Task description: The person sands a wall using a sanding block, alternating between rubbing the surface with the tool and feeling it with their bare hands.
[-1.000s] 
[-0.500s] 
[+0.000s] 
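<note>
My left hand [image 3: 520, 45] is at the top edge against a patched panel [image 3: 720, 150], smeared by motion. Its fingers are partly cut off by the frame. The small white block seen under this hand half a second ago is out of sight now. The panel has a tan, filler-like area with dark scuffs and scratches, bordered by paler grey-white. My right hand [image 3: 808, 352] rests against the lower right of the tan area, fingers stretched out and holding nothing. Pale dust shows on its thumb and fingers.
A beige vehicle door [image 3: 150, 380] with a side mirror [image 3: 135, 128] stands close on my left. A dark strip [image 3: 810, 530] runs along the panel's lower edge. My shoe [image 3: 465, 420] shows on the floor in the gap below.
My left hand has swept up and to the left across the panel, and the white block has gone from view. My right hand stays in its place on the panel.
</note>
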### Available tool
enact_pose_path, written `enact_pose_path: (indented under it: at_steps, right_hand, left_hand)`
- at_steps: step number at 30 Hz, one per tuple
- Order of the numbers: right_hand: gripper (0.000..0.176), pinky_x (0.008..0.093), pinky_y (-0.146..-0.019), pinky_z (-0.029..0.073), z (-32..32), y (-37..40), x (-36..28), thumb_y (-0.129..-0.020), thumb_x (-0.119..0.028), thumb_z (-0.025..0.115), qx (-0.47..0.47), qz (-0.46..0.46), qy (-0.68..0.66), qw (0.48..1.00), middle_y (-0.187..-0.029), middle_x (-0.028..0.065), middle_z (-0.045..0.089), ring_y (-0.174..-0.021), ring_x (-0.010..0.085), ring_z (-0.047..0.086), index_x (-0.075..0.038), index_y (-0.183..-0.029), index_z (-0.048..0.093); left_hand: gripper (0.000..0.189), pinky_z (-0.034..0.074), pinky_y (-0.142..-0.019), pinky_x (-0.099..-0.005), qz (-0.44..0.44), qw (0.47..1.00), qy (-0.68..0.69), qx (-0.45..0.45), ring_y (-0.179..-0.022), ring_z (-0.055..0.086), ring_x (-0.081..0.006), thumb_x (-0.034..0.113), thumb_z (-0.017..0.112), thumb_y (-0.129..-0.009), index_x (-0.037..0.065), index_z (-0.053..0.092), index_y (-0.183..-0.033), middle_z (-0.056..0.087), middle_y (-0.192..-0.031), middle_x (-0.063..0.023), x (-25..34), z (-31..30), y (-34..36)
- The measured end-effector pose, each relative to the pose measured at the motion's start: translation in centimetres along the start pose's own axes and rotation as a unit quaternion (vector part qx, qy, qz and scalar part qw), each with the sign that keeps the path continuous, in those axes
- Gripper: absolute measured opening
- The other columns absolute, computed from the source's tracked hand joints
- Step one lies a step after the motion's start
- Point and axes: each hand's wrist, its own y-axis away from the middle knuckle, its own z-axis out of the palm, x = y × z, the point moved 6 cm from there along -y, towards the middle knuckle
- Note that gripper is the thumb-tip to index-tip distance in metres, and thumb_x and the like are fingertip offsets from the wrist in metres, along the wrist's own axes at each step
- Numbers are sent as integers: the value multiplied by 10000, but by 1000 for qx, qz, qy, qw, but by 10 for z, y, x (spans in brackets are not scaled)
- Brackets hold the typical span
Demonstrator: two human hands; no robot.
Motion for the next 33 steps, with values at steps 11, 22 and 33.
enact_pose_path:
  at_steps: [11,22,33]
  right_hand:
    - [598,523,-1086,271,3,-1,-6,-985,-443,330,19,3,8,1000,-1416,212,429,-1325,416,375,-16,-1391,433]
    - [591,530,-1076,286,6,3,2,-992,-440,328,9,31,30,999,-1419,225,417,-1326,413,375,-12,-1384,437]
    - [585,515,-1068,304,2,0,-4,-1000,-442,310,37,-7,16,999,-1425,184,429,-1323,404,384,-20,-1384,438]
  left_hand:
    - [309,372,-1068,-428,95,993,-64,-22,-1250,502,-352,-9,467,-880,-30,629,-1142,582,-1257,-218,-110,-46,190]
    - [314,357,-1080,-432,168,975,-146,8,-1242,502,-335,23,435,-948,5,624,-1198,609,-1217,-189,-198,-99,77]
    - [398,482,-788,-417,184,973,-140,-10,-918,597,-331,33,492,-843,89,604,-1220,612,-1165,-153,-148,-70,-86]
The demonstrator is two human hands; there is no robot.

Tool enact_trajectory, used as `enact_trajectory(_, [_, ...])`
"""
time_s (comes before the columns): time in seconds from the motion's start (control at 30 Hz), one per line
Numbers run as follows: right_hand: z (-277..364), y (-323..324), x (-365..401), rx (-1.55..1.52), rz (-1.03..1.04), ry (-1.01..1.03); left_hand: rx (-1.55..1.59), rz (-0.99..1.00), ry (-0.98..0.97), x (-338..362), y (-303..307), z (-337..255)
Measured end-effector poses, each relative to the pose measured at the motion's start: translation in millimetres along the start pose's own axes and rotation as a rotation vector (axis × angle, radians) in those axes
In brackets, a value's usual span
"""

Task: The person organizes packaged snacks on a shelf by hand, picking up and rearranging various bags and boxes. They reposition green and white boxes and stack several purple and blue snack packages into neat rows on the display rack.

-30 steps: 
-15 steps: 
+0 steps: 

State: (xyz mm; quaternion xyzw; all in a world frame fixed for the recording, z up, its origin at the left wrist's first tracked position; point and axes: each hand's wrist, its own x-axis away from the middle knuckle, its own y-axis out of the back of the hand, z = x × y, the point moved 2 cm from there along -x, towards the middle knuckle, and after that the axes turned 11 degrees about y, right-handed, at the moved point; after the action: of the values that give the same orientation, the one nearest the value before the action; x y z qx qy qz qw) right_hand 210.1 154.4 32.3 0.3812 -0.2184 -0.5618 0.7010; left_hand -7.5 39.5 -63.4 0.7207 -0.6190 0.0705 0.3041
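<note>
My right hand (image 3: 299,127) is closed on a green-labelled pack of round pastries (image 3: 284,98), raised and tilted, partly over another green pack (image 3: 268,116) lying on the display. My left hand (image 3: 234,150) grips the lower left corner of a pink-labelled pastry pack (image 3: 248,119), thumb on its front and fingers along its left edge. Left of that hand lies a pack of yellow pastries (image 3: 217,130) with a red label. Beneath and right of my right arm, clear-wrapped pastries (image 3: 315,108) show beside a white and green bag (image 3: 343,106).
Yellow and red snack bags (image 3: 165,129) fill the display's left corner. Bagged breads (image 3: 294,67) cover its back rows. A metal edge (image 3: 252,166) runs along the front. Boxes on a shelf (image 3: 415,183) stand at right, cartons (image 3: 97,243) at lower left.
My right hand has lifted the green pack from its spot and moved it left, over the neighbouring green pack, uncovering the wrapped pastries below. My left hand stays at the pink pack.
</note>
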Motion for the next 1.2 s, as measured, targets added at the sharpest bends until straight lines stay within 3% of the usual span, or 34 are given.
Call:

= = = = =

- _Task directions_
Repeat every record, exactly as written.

- _Reply to the task_
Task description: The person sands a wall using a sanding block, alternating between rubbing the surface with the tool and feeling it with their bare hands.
[-1.000s] 
[-0.500s] 
[+0.000s] 
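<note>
My left hand [image 3: 520, 45] is at the top edge against a patched panel [image 3: 720, 150], smeared by motion. Its fingers are partly cut off by the frame. The small white block seen under this hand half a second ago is out of sight now. The panel has a tan, filler-like area with dark scuffs and scratches, bordered by paler grey-white. My right hand [image 3: 808, 352] rests against the lower right of the tan area, fingers stretched out and holding nothing. Pale dust shows on its thumb and fingers.
A beige vehicle door [image 3: 150, 380] with a side mirror [image 3: 135, 128] stands close on my left. A dark strip [image 3: 810, 530] runs along the panel's lower edge. My shoe [image 3: 465, 420] shows on the floor in the gap below.
My left hand has swept up and to the left across the panel, and the white block has gone from view. My right hand stays in its place on the panel.
</note>
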### Available tool
enact_pose_path, written `enact_pose_path: (indented under it: at_steps, right_hand, left_hand)`
- at_steps: step number at 30 Hz, one per tuple
- Order of the numbers: right_hand: gripper (0.000..0.176), pinky_x (0.008..0.093), pinky_y (-0.146..-0.019), pinky_z (-0.029..0.073), z (-32..32), y (-37..40), x (-36..28), thumb_y (-0.129..-0.020), thumb_x (-0.119..0.028), thumb_z (-0.025..0.115), qx (-0.47..0.47), qz (-0.46..0.46), qy (-0.68..0.66), qw (0.48..1.00), middle_y (-0.187..-0.029), middle_x (-0.028..0.065), middle_z (-0.045..0.089), ring_y (-0.174..-0.021), ring_x (-0.010..0.085), ring_z (-0.047..0.086), index_x (-0.075..0.038), index_y (-0.183..-0.029), index_z (-0.048..0.093); left_hand: gripper (0.000..0.189), pinky_z (-0.034..0.074), pinky_y (-0.142..-0.019), pinky_x (-0.099..-0.005), qz (-0.44..0.44), qw (0.47..1.00), qy (-0.68..0.69), qx (-0.45..0.45), ring_y (-0.179..-0.022), ring_z (-0.055..0.086), ring_x (-0.081..0.006), thumb_x (-0.034..0.113), thumb_z (-0.017..0.112), thumb_y (-0.129..-0.009), index_x (-0.037..0.065), index_z (-0.053..0.092), index_y (-0.183..-0.033), middle_z (-0.056..0.087), middle_y (-0.192..-0.031), middle_x (-0.063..0.023), x (-25..34), z (-31..30), y (-34..36)
- The measured end-effector pose, each relative to the pose measured at the motion's start: translation in centimetres along the start pose's own axes and rotation as a unit quaternion (vector part qx, qy, qz and scalar part qw), each with the sign that keeps the path continuous, in those axes
- Gripper: absolute measured opening
- The other columns absolute, computed from the source's tracked hand joints
- Step one lies a step after the motion's start
- Point and axes: each hand's wrist, its own y-axis away from the middle knuckle, its own z-axis out of the palm, x = y × z, the point moved 6 cm from there along -y, towards the middle knuckle
- Note that gripper is the thumb-tip to index-tip distance in metres, and thumb_x and the like are fingertip offsets from the wrist in metres, along the wrist's own axes at each step
- Numbers are sent as integers: the value multiplied by 10000, but by 1000 for qx, qz, qy, qw, but by 10 for z, y, x (spans in brackets are not scaled)
- Brackets hold the typical span
Demonstrator: two human hands; no robot.
Motion for the next 33 steps, with values at steps 11, 22 and 33.
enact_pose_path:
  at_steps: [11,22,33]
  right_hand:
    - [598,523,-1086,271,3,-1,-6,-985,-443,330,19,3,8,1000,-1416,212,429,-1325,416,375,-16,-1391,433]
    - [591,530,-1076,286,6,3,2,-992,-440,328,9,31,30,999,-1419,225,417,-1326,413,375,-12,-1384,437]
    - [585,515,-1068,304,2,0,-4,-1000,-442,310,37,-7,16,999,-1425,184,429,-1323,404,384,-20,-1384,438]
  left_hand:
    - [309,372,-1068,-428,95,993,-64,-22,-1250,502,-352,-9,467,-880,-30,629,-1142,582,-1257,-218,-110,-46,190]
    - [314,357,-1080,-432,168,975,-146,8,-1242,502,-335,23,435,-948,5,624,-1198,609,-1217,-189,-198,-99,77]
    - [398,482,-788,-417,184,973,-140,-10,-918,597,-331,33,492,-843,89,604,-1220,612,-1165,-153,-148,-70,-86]
The demonstrator is two human hands; there is no robot.

Tool enact_trajectory, used as `enact_trajectory(_, [_, ...])`
"""
time_s (comes before the columns): time in seconds from the motion's start (control at 30 Hz), one per line
Numbers run as follows: right_hand: z (-277..364), y (-323..324), x (-365..401), rx (-1.55..1.52), rz (-1.03..1.04), ry (-1.01..1.03); left_hand: rx (-1.55..1.59), rz (-0.99..1.00), ry (-0.98..0.97), x (-338..362), y (-303..307), z (-337..255)
Measured end-effector poses, each relative to the pose measured at the motion's start: translation in millimetres along the start pose's own axes and rotation as a rotation vector (axis × angle, radians) in those axes
In brackets, a value's usual span
"""

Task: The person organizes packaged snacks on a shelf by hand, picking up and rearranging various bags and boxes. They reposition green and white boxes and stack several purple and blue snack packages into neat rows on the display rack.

-30 steps: 
-15 steps: 
+0 steps: 

State: (xyz mm; quaternion xyzw; all in a world frame fixed for the recording, z up, its origin at the left wrist's first tracked position; point and axes: each hand's wrist, its own x-axis away from the middle knuckle, its own y-axis out of the back of the hand, z = x × y, the point moved 2 cm from there along -x, towards the middle knuckle, and after that the axes turned 11 degrees about y, right-handed, at the moved point; after the action: of the values that give the same orientation, the one nearest the value before the action; x y z qx qy qz qw) right_hand 210.1 154.4 32.3 0.3812 -0.2184 -0.5618 0.7010; left_hand -7.5 39.5 -63.4 0.7207 -0.6190 0.0705 0.3041
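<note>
My right hand (image 3: 299,127) is closed on a green-labelled pack of round pastries (image 3: 284,98), raised and tilted, partly over another green pack (image 3: 268,116) lying on the display. My left hand (image 3: 234,150) grips the lower left corner of a pink-labelled pastry pack (image 3: 248,119), thumb on its front and fingers along its left edge. Left of that hand lies a pack of yellow pastries (image 3: 217,130) with a red label. Beneath and right of my right arm, clear-wrapped pastries (image 3: 315,108) show beside a white and green bag (image 3: 343,106).
Yellow and red snack bags (image 3: 165,129) fill the display's left corner. Bagged breads (image 3: 294,67) cover its back rows. A metal edge (image 3: 252,166) runs along the front. Boxes on a shelf (image 3: 415,183) stand at right, cartons (image 3: 97,243) at lower left.
My right hand has lifted the green pack from its spot and moved it left, over the neighbouring green pack, uncovering the wrapped pastries below. My left hand stays at the pink pack.
</note>
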Motion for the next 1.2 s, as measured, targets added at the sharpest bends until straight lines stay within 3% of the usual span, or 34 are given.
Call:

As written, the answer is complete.